**Prompt:**
In the records below, begin at the line that has "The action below" and stop after the line that has "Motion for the"; quote those lines verbatim and nothing more.

[Source records]
════════

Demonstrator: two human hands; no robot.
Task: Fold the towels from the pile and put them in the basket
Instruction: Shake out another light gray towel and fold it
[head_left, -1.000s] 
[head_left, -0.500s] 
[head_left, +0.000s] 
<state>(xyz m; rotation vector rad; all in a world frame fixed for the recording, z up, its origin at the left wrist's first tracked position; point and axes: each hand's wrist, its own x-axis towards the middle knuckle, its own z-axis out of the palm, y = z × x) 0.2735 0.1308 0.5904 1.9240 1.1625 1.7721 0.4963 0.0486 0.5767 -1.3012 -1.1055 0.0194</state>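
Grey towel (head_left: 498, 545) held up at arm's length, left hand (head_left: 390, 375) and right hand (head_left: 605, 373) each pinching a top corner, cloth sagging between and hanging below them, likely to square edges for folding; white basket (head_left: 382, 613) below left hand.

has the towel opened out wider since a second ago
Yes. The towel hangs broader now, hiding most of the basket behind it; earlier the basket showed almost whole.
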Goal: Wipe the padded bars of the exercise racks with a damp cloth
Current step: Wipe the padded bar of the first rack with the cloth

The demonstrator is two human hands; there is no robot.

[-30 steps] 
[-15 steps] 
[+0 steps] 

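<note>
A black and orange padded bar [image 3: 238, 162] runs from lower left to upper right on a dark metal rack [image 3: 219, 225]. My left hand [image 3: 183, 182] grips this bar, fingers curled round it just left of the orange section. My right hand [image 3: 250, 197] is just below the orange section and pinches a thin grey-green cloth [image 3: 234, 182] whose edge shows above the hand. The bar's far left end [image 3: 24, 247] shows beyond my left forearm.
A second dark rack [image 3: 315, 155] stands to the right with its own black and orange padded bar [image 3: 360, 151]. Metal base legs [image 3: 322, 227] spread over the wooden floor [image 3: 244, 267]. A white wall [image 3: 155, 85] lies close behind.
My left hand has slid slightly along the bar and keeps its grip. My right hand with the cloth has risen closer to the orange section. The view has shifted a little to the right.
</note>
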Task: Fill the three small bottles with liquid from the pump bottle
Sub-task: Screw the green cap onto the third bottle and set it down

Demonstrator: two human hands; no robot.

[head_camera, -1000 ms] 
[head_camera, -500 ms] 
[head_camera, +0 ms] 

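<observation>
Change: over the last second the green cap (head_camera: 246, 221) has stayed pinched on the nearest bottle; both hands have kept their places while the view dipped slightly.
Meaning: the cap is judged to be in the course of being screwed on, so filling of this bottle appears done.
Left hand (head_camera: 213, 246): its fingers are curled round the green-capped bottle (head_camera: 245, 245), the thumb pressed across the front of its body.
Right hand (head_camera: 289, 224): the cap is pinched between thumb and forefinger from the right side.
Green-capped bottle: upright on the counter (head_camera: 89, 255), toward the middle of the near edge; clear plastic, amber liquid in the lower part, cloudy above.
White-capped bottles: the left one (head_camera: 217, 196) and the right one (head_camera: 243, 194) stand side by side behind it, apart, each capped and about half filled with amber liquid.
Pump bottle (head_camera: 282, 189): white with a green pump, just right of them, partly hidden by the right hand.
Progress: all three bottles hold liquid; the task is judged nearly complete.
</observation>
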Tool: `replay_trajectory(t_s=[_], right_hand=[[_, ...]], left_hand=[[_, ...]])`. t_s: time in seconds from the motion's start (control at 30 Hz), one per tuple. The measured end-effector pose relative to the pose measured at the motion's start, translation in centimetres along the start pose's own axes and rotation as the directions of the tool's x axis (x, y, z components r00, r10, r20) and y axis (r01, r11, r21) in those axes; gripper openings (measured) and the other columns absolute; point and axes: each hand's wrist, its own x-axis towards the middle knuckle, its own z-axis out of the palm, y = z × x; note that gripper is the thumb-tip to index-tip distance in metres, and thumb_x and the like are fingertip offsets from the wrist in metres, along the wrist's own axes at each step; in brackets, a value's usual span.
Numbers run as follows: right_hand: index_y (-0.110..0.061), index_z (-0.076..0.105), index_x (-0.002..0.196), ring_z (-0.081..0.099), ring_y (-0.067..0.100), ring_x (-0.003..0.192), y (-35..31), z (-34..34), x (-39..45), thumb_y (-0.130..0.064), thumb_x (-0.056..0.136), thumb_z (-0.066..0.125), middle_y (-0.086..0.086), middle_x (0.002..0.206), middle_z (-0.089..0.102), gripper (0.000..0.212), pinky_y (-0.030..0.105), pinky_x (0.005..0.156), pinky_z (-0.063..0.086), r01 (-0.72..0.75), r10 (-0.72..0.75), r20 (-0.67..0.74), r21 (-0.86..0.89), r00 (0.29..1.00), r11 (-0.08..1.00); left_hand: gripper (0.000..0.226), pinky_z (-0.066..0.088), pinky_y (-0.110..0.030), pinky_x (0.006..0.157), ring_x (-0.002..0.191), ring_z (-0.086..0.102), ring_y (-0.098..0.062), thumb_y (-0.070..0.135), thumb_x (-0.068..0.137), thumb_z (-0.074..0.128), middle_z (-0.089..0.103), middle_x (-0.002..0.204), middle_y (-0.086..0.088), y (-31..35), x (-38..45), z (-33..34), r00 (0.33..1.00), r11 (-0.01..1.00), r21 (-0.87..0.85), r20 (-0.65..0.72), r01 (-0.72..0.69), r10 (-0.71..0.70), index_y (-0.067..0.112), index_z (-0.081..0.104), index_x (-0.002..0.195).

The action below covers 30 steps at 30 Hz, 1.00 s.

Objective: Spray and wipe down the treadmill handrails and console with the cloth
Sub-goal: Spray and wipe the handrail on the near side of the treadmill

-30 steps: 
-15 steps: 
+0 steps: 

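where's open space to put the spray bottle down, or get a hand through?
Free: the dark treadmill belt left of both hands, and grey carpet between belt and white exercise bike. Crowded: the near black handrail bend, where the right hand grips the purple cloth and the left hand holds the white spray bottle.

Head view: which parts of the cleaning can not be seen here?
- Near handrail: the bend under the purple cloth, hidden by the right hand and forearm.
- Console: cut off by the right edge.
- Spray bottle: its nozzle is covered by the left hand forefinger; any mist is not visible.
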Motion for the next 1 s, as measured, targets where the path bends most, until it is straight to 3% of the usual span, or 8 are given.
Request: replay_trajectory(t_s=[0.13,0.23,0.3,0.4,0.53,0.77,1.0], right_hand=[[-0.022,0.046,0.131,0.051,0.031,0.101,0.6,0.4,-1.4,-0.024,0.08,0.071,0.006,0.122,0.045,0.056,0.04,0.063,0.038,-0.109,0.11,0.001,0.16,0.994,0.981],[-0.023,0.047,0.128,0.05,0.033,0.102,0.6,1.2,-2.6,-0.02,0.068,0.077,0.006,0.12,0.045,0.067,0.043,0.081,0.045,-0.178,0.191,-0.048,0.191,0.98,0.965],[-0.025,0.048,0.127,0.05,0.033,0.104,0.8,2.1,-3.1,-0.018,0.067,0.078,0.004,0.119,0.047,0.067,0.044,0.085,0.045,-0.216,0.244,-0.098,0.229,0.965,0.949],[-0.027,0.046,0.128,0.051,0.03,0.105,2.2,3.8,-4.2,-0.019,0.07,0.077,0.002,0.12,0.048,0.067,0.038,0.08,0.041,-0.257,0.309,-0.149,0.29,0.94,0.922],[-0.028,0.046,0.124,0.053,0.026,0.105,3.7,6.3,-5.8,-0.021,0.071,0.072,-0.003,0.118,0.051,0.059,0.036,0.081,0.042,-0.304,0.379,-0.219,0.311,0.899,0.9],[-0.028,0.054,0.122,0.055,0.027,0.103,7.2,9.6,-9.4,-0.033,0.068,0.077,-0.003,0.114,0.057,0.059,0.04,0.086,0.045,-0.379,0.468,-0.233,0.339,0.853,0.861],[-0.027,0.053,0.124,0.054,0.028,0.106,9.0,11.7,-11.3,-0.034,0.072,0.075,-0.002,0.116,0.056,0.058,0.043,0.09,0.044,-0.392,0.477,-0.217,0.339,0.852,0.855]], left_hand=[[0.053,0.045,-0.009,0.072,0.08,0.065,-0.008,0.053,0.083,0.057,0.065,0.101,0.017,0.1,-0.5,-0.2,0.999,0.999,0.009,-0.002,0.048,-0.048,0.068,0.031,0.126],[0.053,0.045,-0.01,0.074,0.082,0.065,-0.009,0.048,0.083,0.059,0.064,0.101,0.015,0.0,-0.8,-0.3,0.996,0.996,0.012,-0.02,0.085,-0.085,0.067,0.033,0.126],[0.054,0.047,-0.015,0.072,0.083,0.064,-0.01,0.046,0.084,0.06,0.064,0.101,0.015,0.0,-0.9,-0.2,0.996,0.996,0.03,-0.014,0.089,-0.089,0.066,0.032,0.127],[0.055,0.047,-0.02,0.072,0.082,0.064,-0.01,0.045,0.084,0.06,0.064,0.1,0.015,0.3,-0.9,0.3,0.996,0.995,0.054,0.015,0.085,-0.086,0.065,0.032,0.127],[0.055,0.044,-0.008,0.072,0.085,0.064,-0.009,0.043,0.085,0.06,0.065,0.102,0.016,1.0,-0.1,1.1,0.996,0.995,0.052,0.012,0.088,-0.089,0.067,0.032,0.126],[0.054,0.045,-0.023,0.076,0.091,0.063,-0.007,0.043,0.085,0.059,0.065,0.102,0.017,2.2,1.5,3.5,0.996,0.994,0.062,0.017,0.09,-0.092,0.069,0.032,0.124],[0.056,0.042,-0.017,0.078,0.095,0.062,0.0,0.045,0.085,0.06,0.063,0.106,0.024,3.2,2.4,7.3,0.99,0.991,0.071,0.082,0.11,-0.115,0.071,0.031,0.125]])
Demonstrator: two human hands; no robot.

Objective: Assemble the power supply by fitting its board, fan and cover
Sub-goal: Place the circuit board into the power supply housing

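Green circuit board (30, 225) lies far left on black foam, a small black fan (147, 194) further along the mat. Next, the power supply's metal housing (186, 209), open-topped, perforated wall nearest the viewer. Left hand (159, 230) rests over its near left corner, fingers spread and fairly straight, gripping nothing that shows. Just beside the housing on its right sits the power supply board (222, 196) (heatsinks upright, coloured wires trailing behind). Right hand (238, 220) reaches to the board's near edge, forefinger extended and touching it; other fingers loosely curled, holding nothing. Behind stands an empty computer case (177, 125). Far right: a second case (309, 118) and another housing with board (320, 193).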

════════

**Response to the exercise:**
The action below covers 30 steps at 30 Hz, 1.00 s.

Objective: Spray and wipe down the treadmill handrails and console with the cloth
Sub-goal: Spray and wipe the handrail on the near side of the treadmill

-30 steps: 
-15 steps: 
+0 steps: 

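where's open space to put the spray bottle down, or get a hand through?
Free: the dark treadmill belt left of both hands, and grey carpet between belt and white exercise bike. Crowded: the near black handrail bend, where the right hand grips the purple cloth and the left hand holds the white spray bottle.

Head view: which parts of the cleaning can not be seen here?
- Near handrail: the bend under the purple cloth, hidden by the right hand and forearm.
- Console: cut off by the right edge.
- Spray bottle: its nozzle is covered by the left hand forefinger; any mist is not visible.
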Motion for the next 1 s, as measured, targets where the path bends most, until it is straight to 3% of the usual span, or 8 are given.

No further output is required for this answer.